Task instructions
Look for the line containing "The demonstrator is" and the line containing "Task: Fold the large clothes" in the entries below. Copy those two and all lines between them exactly, leaving out pictures.

========

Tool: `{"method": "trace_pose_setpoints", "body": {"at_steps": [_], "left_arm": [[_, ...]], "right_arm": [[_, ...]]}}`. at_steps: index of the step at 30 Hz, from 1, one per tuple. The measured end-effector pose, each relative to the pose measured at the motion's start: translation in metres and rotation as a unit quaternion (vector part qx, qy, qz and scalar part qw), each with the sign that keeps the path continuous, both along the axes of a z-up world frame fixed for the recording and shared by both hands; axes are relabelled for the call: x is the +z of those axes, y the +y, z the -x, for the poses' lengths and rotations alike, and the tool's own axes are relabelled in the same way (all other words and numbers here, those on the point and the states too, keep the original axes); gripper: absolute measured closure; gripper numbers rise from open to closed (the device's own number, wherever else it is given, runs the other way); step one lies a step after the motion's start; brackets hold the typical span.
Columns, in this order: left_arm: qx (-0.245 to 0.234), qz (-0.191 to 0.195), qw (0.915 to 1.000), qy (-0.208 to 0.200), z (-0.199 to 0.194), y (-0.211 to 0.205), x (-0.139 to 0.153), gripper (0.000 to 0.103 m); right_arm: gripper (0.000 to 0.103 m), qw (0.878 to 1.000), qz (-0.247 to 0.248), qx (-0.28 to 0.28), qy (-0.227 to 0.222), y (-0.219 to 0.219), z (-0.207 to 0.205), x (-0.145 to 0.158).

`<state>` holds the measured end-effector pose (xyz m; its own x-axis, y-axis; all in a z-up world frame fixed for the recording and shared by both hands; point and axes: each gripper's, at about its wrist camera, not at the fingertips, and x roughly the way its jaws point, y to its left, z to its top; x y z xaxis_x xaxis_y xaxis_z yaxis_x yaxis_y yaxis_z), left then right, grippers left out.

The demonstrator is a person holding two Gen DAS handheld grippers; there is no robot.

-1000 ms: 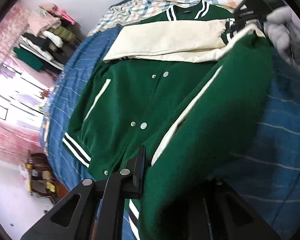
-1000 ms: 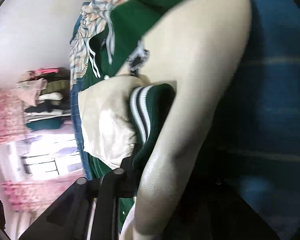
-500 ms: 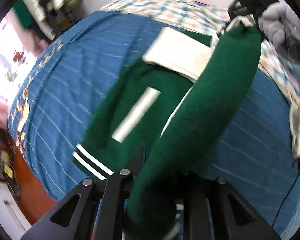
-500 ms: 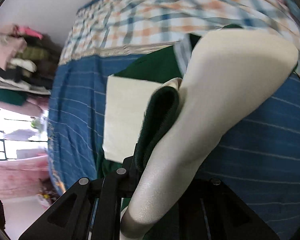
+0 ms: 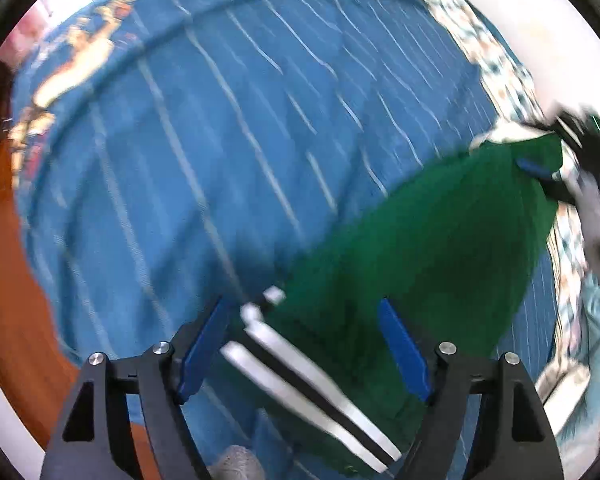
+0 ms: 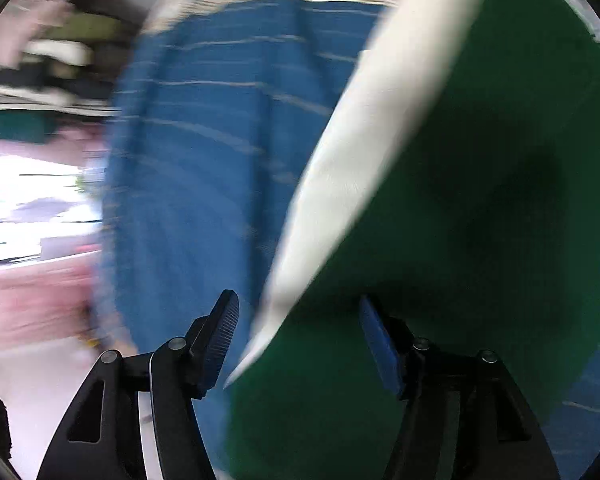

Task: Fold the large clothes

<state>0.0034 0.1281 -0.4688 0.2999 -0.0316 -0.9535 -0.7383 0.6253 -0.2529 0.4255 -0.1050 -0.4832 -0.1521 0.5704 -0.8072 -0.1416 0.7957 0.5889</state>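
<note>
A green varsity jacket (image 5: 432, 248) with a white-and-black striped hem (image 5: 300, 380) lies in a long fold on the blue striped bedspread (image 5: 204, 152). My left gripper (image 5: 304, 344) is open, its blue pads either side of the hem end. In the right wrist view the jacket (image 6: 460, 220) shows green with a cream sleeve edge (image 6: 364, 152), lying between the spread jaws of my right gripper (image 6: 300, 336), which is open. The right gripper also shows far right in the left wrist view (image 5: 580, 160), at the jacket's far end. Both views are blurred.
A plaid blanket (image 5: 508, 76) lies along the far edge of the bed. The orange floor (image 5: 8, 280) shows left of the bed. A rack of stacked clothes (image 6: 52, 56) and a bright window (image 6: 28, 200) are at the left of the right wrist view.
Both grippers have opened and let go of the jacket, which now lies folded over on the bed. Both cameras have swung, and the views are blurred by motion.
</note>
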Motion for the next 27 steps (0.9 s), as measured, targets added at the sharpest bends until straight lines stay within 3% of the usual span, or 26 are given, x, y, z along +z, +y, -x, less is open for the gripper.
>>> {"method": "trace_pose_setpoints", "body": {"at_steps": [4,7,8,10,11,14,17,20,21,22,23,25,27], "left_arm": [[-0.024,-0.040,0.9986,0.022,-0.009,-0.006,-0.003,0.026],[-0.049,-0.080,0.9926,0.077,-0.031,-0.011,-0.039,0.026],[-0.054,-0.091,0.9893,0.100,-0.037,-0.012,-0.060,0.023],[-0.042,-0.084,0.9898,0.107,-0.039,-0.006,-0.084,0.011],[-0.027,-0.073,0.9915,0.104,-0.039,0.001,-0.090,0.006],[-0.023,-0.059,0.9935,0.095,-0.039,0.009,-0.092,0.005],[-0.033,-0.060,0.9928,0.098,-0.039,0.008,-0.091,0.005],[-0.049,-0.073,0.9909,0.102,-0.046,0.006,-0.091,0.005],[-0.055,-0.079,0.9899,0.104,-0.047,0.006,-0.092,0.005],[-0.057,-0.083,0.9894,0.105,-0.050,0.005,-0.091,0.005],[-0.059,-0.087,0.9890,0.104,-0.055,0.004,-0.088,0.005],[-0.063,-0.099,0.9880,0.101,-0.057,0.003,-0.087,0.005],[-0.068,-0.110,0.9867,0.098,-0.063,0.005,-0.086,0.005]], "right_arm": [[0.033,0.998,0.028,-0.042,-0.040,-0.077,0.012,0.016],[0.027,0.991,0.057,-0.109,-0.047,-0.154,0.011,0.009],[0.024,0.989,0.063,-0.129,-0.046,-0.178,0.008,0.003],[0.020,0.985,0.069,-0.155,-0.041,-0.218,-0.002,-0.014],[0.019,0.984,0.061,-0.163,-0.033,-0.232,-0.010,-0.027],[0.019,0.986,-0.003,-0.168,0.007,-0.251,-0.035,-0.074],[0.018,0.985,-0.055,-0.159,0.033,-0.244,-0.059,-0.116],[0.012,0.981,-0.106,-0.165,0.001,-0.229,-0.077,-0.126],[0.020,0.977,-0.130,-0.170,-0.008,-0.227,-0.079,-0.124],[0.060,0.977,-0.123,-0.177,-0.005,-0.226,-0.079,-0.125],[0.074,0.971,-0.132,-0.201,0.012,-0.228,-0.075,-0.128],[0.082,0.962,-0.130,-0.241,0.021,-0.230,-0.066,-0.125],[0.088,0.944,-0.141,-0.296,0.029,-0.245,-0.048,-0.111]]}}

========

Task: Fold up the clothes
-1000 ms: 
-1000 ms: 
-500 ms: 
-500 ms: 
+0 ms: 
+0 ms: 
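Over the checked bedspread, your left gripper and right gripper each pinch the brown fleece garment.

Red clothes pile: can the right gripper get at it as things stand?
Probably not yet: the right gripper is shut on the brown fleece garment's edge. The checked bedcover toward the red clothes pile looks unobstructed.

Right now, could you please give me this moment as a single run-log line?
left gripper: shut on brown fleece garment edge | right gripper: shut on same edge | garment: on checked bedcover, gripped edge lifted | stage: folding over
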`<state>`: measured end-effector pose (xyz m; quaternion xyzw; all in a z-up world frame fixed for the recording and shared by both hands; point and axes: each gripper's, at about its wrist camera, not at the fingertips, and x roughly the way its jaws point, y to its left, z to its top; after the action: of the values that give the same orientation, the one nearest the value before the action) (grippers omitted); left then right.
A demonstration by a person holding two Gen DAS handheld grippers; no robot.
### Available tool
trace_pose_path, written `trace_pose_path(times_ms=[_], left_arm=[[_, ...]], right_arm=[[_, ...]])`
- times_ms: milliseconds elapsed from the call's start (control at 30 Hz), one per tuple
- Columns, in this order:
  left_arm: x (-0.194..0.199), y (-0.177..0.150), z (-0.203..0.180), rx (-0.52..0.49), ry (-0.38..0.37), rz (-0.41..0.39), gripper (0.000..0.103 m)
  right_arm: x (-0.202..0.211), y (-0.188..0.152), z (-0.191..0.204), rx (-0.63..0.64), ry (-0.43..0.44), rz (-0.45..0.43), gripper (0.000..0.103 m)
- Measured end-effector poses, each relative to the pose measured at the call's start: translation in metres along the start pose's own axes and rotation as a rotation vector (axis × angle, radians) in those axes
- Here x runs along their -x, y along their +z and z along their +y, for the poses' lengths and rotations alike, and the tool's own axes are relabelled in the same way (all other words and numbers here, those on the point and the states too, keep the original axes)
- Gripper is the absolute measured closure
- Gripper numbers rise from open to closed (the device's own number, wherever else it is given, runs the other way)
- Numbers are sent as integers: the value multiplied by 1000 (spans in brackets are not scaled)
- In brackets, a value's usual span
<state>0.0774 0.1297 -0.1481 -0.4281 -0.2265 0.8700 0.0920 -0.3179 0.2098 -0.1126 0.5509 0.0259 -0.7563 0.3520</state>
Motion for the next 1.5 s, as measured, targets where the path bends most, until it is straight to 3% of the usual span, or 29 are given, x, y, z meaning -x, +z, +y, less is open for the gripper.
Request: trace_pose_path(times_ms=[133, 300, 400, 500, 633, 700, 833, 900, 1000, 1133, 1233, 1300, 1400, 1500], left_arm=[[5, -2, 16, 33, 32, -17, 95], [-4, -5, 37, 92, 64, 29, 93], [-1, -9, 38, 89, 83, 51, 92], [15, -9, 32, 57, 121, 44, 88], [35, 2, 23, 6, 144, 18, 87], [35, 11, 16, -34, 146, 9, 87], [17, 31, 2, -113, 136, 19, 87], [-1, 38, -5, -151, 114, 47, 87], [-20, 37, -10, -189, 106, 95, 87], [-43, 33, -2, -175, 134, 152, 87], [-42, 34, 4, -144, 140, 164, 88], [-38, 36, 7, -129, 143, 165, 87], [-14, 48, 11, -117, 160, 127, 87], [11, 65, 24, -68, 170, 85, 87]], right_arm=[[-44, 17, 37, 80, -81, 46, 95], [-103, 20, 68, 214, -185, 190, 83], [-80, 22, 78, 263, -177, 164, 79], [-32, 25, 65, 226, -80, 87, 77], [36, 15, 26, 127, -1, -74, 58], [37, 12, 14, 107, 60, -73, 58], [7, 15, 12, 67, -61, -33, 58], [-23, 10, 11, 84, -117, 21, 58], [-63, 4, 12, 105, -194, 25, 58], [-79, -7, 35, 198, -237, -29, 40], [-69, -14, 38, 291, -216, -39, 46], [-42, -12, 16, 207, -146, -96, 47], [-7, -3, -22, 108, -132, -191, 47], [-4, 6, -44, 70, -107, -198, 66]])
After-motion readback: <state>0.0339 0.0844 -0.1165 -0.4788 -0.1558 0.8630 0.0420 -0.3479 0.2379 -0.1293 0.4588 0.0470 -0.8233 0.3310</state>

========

Answer for this exercise
The demonstrator is a person holding two Gen DAS handheld grippers; there is no robot.

-1000 ms: 
-1000 ms: 
-500 ms: 
-500 ms: 
+0 ms: 
+0 ms: 

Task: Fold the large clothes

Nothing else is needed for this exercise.